Pictures excluded, set down exactly the lines from the one containing "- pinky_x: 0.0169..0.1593" through the final line of the material, and only those.

*DATA SECTION*:
......

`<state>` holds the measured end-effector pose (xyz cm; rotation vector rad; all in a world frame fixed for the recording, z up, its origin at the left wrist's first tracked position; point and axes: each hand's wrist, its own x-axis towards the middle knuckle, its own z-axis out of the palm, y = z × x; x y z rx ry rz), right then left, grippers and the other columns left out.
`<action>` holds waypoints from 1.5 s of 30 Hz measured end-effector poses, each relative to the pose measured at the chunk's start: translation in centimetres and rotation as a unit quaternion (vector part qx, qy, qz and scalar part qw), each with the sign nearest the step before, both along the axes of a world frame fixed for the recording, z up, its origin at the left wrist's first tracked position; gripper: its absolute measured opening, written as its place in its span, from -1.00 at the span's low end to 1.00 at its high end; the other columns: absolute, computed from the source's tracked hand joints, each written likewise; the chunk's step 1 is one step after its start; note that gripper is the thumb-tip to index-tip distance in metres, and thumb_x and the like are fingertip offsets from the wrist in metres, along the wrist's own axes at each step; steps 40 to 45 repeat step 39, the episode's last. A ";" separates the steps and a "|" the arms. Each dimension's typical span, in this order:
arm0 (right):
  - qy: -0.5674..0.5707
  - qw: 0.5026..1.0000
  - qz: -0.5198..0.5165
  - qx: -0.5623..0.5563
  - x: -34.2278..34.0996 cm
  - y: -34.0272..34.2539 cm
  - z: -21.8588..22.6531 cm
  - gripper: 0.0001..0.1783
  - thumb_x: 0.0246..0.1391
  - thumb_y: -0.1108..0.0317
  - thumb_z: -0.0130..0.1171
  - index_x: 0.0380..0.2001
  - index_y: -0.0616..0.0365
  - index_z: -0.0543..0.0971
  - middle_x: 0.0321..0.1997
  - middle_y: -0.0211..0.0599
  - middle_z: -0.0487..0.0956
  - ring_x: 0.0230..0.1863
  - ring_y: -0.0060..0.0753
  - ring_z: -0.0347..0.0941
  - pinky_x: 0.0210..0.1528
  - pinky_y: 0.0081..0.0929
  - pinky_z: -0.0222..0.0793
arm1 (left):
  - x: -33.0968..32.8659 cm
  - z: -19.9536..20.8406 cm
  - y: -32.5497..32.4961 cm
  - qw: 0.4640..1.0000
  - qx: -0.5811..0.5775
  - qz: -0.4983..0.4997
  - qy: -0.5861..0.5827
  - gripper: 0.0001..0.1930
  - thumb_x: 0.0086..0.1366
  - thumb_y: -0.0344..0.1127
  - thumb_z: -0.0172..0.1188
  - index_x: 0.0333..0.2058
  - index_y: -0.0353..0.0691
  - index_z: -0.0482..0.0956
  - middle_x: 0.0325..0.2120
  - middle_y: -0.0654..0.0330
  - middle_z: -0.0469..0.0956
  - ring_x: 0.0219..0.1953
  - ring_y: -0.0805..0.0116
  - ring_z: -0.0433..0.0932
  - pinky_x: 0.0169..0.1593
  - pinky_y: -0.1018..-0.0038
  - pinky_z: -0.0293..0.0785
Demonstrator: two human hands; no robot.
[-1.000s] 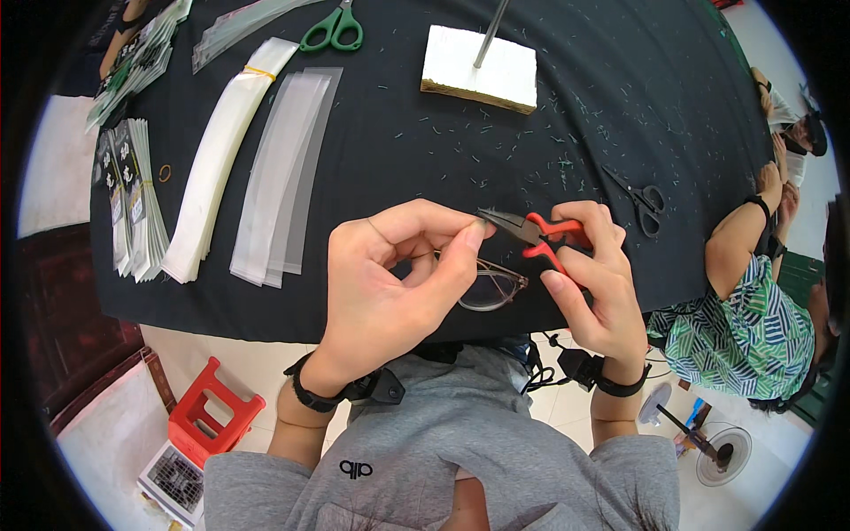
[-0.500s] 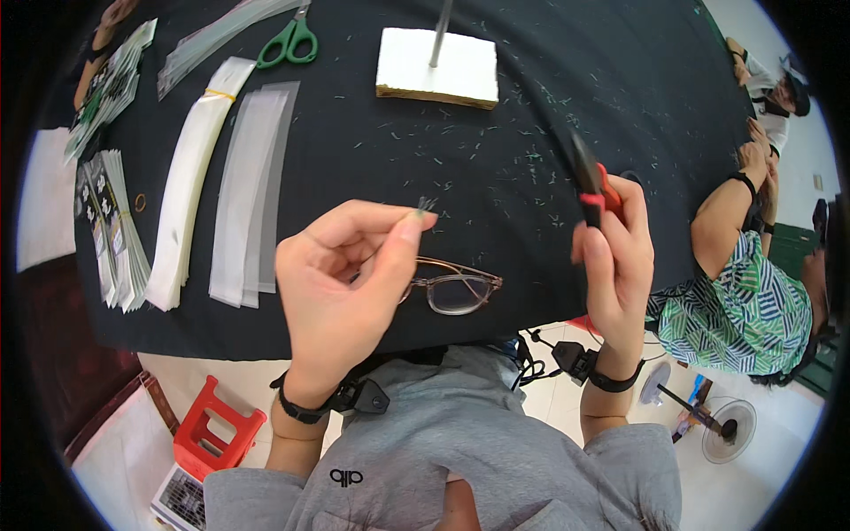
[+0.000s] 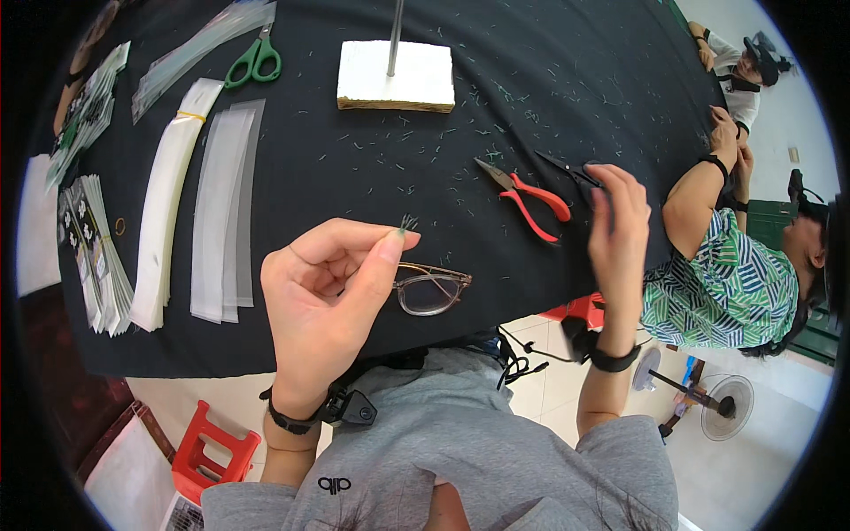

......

*YOUR SOLUTION*:
  - pinky_x: 0.0169..0.1593
  - pinky_y: -0.1018..-0.0038
  - pinky_z: -0.0293..0.0785
Demonstrator: two human hands; no robot.
[-1.000s] 
[-0.500s] 
[+0.000s] 

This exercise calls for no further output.